Dr. SamirKoirala’sbirthplace is home to Mount Everest and several other spectacular peaks. But he was such a studious boy he barely noticed he was growing up in one of the most physically beautiful locations in the world because he was buried in books.

“My whole childhood revolved around being in academia," he says. "Because my aim was to be a physician, which required hard work to be good at your studies.”

He spent his early career as an internist and then switched his specialty from primary care to research into infectious diseases. It was this interest that brought him to Iowa through a fellowship at the Centers for Disease Control and eventually to a volunteer job tracking Ebola in Sierra Leone.

“We were told to not be involved with any patient care, to not go into the hospitals, because that's not why we were there," he says. "We were there for preventive aspects, so our chance of being exposed to any Ebola patients was very low.”

Koirala spent 25 days in West Africa developing computer models to enable local health officials to better watch over the spread of the killer virus.

“You can see where the cases are coming from, how many were admitted, how many died, what were the age ranges, which area they were coming from,” he says.

The latest figures from the CDC show the disease has killed nearly five-thousand people, primarily in Guinea, Liberia and Sierra Leone. Koirala says he now understands why Ebola has ravaged the region.

“They didn’t have enough treatment centers throughout the country of Sierra Leone," he says. "At that time there were only two treatment centers, and they didn’t have enough beds to treat the people. They only had two labs that were capable of doing blood tests for ebola.”

In addition, he says, doctors and aides have had to battle misperceptions and mistrust among skeptical citizens.

“People were not taking Ebola as a real disease," he says. "They were thinking this was a scam by government or health-care providers. That they wanted to kill people to sell their blood or organs for money.”

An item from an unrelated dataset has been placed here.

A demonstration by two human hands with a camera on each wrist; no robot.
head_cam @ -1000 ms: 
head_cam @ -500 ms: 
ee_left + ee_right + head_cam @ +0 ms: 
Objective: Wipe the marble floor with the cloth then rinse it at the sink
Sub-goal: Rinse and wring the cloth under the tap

Koirala says there are more myths surrounding Ebola.  Many people believe an infected person, even if cured of the virus, carries it forever and is always a risk to transfer it. This has led to another crisis in Sierra Leone, a nation of nine million: homelessness.

“We have seen people who have been cured of Ebola and discharged from the hospital, who are not being accepted by the community, who are not being accepted by their family members," he says. "So they were just wandering around the streets because they didn’t have any place to stay.”

While Koirala was in Sierra Leone, cases of Ebola surfaced in all but one of the tiny nation’s 14 districts. Four cases have been confirmed in the U.S. with one death. Thirteen people in Iowa who have traveled to West Africa are being monitored; one is under self-quarantine at home. But Koirala is certain the virus will eventually be controlled.

“Ebola is a dangerous disease, but we know how to control it," he says. "One thing, it’s not transmissible through air, and not through water or food. It’s just through bodily fluids and direct contact.”

Koirala says he does not plan to return to West Africa anytime soon. Between now and next summer, he will study infectious diseases that are more common to Iowa.